• Your goal: Once the line with "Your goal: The" is found in the entries below, print it and each following line exactly, stopping after the line with "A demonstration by"; print nothing else.
---
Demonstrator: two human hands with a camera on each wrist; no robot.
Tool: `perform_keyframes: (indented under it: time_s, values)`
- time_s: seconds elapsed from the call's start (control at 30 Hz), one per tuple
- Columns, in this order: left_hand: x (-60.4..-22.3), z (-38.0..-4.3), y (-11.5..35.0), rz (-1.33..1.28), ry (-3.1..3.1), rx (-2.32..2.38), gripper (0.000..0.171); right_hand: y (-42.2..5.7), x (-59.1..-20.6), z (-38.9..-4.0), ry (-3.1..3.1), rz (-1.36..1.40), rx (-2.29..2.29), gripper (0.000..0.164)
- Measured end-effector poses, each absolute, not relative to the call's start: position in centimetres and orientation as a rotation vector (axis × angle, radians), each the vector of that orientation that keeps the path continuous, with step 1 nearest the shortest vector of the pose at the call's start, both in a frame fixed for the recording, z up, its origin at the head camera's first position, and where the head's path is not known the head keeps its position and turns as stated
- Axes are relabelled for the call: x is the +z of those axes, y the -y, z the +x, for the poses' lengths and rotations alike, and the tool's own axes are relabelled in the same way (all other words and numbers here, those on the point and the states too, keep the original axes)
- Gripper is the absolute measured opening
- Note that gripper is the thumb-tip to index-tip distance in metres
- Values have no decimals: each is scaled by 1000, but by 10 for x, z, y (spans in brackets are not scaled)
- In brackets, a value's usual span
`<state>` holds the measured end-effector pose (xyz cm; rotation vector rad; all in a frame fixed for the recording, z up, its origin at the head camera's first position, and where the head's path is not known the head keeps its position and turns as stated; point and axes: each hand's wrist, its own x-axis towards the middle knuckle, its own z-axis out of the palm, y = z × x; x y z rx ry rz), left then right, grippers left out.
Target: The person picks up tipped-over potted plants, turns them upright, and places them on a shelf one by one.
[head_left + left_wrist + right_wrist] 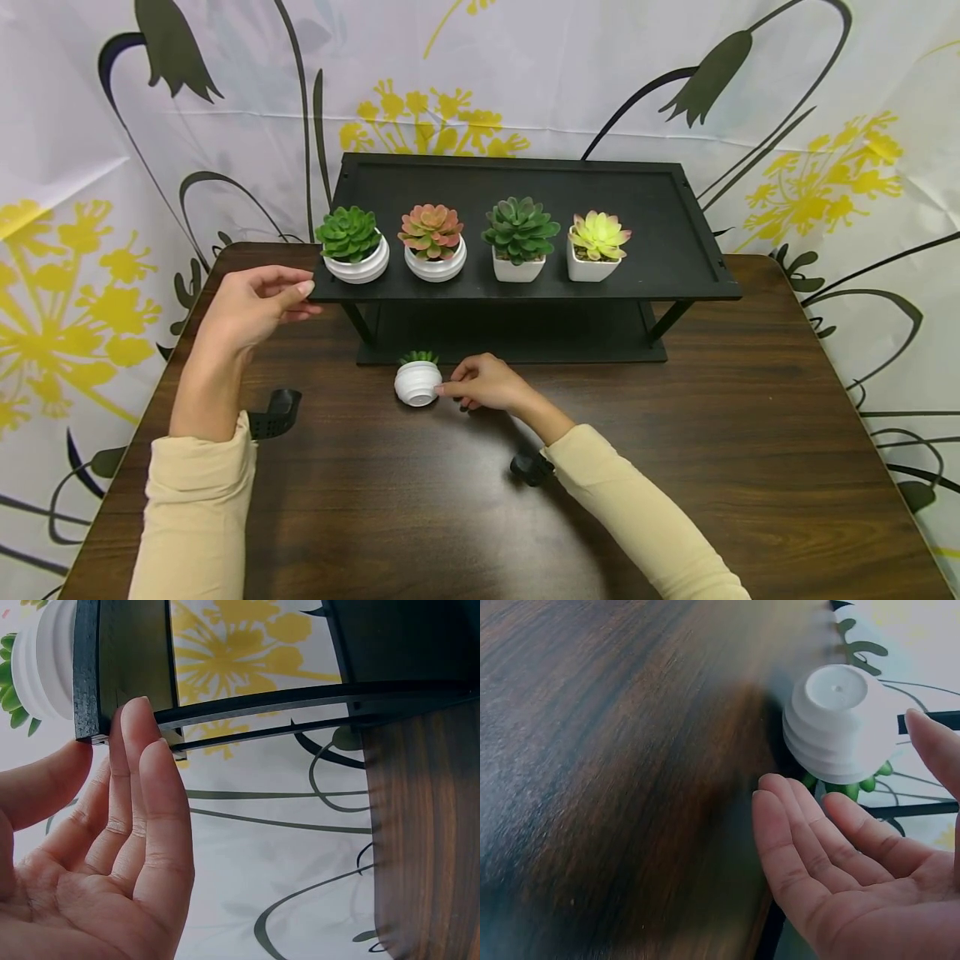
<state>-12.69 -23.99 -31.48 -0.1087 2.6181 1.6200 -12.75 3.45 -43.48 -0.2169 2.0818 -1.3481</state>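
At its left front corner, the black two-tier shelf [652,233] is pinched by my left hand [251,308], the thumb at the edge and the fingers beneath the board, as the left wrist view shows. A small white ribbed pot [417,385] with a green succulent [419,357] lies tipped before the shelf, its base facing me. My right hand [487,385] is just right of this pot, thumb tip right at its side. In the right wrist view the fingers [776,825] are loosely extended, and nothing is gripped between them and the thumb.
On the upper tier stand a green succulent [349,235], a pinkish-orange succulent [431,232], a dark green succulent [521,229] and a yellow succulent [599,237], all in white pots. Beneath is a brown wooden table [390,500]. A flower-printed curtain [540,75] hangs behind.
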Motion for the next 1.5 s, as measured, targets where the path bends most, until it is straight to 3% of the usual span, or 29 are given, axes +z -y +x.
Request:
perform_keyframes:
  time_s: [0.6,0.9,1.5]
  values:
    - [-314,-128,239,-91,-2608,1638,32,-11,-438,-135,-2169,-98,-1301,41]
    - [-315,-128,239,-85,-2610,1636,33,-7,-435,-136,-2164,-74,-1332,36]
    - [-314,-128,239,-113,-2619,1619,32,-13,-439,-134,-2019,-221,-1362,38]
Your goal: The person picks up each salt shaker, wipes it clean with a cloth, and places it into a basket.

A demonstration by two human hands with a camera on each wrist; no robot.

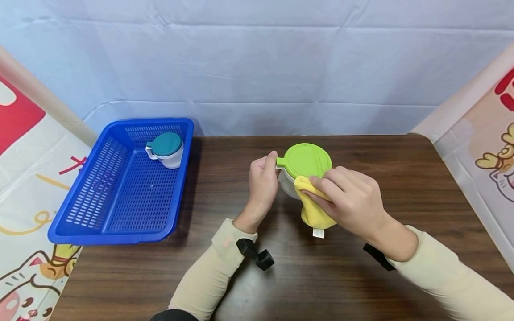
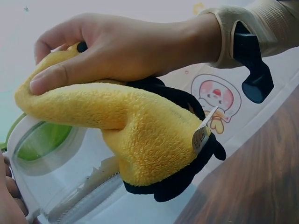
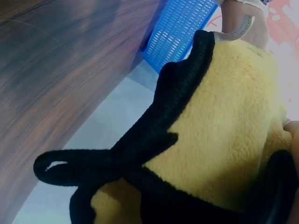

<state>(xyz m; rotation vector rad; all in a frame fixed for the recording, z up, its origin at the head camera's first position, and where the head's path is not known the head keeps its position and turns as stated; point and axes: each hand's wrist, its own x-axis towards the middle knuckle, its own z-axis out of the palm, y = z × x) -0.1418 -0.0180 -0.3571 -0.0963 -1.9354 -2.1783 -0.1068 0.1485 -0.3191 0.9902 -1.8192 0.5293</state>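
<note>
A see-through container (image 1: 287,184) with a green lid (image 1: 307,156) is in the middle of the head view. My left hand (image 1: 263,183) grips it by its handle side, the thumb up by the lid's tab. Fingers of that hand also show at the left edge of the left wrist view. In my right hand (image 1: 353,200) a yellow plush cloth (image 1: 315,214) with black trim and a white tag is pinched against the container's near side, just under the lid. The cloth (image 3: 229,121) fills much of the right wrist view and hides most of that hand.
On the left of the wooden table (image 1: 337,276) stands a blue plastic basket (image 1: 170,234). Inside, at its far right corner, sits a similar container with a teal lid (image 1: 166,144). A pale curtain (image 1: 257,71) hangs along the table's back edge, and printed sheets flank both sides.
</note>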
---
• Result:
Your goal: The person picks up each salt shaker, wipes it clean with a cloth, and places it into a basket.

A demonstration by two human hands with a camera on each wrist; no robot.

Whatever the exercise asked has now been answered.